Los males de Europa los ha provocado el capitalismo global y las políticas neoliberales. Pero la respuesta social en clave xenófoba está provocando que una parte de la ciudadanía de a pie apoye movimientos y propuestas que no hacen más que agravar el mal y bloquear una salida progresista de la crisis europea.
V
La necesidad de crear un movimiento transnacional que abogue por una salida diferente es innegable. En este sentido, la propuesta de Varoufakis es oportuna y merece tener éxito. Aunque no está claro que la cuestión de salvar a Europa sea algo que realmente atraiga a la gente alejada de una política europea que en muchos países ha reforzado los males del capitalismo y donde se han reforzado los nacionalismos localistas. Por ejemplo, es difícil que se convenza a millones de alemanes de que la eliminación de parte de la deuda del Sur de Europa va en su propio beneficio. Un movimiento contra las políticas actuales debe ser, al mismo tiempo, anticapitalista y antinacionalista. Pero debe ser también un proyecto de construcción de futuro, de un nuevo horizonte donde gente de muy diversos orígenes sienta efectivamente que tiene un objetivo común. Y esto no se improvisa, ni, mucho menos se construye en cuatro días.

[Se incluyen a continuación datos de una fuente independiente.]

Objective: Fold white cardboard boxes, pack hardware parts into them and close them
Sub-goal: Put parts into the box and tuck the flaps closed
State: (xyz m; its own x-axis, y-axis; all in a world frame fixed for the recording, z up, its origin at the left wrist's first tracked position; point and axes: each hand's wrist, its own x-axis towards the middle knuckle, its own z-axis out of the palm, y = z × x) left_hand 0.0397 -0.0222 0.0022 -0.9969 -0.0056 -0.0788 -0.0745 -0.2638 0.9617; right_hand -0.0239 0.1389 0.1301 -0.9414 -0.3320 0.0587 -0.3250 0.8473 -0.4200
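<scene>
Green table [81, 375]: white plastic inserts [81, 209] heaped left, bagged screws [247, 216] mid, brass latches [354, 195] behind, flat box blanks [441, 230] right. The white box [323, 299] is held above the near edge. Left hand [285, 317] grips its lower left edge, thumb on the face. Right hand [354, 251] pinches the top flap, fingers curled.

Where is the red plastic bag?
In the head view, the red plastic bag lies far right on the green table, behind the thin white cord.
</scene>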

Todo ello requiere combinar a la vez una explicación diferente de la dominante del proceso que ha llevado hasta aquí, de la naturaleza de los problemas cotidianos de millones de personas, de cuáles son los problemas básicos a los que hacer frente, de qué propuestas políticas activar. Requiere construir discurso y organización. La crítica a la política europea es una parte sustancial, pero debe también incluir un análisis crítico de las nuevas formas organizativas e institucionales del capitalismo actual; la precariedad, la deslocalización competitiva o la financiarización no son sólo un producto europeo. En los desafíos no está solamente el de construir una Europa diferente. La crisis ecológica y los procesos migratorios provocados por las desigualdades planetarias y por la propia crisis ambiental exigen plantear un proyecto civilizatorio inclusivo a escala global.
Y es por ello que la solución no se puede limitar a una reedición de políticas expansivas keynesianas (aunque éstas pueden tener sentido en algunos casos), sino que debe plantearse una propuesta factible de reconducción hacia una sociedad sostenible. Y aunque el discurso esté bien elaborado, sin organización nada va a ser factible. No pongo en duda que en la propuesta del nuevo movimiento ya hay implícitas alguna de estas cuestiones. Pero sin afrontarlas claramente, con urgencia y con tesón, tomando consciencia de que se trata de una lucha de largo alcance que difícilmente conseguirá resultados a corto plazo, corremos el riesgo que vuelva a ser la enésima repetición de experiencias efímeras que tantas veces hemos experimentado los últimos años. Cambiar una sociedad nunca ha sido fácil. Y evitar que el derrumbe de un proyecto fallido como el europeo no se convierta en una regresión social aún mayor es un desafío que exige articular todas las fuerzas y las inteligencias alternativas que hoy andan dispersas en uno y mil proyectos fragmentados.